Hurricane Sandy’s cost to insurers will be fueled by higher-than-estimated claims from clients who purchased protection to guard against business interruption, Fitch Ratings said.
The storm left more than 8 million customers without power, shutting airports and New York’s subway system, and disrupting business at retail, manufacturing and energy firms. Business-interruption coverage reimburses companies that suspend operations after property damage, while contingent BI policies offer protection if a supplier’s operations are hobbled.
Insurers may incur $5 billion to $10 billion in costs from the storm, according to catastrophe modeler Eqecat Inc.
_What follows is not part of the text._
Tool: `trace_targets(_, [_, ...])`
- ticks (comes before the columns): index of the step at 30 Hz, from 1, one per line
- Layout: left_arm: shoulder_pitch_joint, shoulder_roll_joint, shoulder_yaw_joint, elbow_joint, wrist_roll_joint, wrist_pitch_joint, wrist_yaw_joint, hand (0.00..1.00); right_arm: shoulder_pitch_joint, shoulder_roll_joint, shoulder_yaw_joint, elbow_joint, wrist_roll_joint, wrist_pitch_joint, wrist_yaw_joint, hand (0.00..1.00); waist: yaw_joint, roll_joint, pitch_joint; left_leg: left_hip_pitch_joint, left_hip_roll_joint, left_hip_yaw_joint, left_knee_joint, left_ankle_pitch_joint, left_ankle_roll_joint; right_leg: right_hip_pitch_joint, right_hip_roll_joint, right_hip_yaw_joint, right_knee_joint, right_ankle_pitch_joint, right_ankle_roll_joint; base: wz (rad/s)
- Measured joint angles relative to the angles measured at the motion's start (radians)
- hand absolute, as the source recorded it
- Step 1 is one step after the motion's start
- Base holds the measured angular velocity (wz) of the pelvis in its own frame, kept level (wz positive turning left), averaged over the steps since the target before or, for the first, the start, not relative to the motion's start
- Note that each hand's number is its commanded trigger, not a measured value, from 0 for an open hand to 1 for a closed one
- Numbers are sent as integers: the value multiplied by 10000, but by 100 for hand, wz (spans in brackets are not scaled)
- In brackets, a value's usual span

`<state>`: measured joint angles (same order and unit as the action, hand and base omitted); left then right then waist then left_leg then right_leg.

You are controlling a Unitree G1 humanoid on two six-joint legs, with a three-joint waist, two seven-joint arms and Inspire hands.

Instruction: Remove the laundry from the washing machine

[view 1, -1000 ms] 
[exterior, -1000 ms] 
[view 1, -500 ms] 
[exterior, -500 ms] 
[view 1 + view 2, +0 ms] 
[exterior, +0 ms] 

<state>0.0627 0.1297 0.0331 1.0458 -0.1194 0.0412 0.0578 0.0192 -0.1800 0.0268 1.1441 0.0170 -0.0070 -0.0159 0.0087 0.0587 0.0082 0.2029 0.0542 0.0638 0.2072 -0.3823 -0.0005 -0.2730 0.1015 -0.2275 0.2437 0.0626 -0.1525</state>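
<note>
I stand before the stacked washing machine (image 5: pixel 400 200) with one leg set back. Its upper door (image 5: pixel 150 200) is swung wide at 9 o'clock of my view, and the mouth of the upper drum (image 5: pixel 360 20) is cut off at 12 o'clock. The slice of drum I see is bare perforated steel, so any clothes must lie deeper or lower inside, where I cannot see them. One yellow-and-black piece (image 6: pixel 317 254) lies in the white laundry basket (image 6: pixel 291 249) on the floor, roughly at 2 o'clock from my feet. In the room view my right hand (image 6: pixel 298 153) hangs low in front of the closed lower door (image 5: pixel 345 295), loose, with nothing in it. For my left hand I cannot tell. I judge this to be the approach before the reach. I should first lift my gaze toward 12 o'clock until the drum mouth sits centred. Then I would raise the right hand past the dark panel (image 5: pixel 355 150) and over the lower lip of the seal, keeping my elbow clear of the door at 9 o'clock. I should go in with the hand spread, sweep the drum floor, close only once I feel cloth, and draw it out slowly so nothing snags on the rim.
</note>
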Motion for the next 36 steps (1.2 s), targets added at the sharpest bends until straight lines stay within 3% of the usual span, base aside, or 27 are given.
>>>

The total includes losses on auto, home and commercial coverage and follows record losses for the industry last year on disasters in Asia and the U.S.
“Extensive BI and CBI losses were experienced by the insurance industry last year in both the Japanese earthquake and tsunami and Thailand floods, as they accounted for a considerable portion of commercial and industrial losses,” the ratings firm said today in a report. “These events demonstrated the extent to which BI and CBI losses have been underestimated in the modeling and underwriting of risks.”
American International Group Inc. has said the company’s costs from Sandy will be more similar to Irene than the Japan disaster, which cost insurers as much as $40 billion, according to Munich Re. Irene caused about $4.3 billion in privately insured losses, according to the Insurance Information Institute, an industry group.
“It will be Irene, plus or minus something,” AIG Chief Executive Officer Robert Benmosche said at a conference yesterday in Chicago. “We don’t see it as anywhere near the tsunami.”
AIG, the insurer that counts the U.S. as its largest shareholder, had $574 million in catastrophe costs at its Chartis property-casualty unit in last year’s third quarter, led by Irene, the New York-based company said last year. The insurer said the earthquake and tsunami in Japan fueled about $1.7 billion in catastrophe costs in the first quarter of 2011.